A verbatim transcript of the lines below, starting at the first and ending with the one that holds "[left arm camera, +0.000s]", is what should be produced.

#### Information provided

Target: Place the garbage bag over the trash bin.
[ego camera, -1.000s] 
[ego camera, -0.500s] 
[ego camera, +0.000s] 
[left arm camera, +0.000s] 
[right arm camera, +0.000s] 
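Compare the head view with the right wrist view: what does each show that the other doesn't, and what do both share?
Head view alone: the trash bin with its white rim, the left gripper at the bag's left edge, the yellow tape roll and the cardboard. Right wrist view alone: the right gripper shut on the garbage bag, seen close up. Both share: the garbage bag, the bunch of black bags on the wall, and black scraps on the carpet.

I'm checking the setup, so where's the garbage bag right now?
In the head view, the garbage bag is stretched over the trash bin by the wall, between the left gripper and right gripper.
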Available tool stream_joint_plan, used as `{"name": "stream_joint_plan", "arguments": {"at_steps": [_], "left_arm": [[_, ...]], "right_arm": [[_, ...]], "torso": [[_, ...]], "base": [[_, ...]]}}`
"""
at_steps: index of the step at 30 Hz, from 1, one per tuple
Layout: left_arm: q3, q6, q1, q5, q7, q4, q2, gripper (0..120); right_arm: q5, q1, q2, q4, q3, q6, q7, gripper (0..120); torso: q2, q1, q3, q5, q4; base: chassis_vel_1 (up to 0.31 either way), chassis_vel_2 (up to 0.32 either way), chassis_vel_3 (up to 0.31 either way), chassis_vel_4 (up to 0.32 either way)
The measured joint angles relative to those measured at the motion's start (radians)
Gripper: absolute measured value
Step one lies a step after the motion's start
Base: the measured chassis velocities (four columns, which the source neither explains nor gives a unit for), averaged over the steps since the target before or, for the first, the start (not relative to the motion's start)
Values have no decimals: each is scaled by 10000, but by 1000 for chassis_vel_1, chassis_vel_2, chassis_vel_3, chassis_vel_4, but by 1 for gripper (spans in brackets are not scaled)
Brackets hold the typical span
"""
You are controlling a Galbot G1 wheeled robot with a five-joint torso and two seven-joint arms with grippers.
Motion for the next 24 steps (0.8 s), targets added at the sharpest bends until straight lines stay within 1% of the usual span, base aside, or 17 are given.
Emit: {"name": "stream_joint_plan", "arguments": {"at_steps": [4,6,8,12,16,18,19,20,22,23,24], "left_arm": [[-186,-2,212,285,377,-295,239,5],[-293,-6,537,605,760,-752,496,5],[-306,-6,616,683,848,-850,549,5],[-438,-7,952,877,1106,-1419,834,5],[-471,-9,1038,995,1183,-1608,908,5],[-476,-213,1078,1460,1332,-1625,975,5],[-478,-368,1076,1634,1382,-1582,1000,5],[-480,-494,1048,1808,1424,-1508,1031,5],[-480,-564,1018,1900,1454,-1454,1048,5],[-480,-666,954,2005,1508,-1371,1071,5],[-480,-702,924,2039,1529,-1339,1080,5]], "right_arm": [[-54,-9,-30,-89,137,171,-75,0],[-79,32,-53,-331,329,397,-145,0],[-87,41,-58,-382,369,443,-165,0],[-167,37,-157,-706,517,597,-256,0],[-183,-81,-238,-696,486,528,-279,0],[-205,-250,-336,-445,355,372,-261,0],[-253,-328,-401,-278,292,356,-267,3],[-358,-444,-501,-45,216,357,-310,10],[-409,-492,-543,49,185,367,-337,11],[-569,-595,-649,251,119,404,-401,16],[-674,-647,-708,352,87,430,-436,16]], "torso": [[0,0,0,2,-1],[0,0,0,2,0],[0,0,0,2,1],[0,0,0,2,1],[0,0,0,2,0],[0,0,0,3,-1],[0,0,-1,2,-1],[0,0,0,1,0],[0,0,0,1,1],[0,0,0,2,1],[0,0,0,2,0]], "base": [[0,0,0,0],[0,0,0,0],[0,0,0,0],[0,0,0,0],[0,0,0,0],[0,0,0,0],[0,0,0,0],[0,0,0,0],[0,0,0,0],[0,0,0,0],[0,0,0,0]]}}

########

[Written answer]:
Target: Place the garbage bag over the trash bin.
[ego camera, -1.000s] 
[ego camera, -0.500s] 
[ego camera, +0.000s] 
[left arm camera, +0.000s] 

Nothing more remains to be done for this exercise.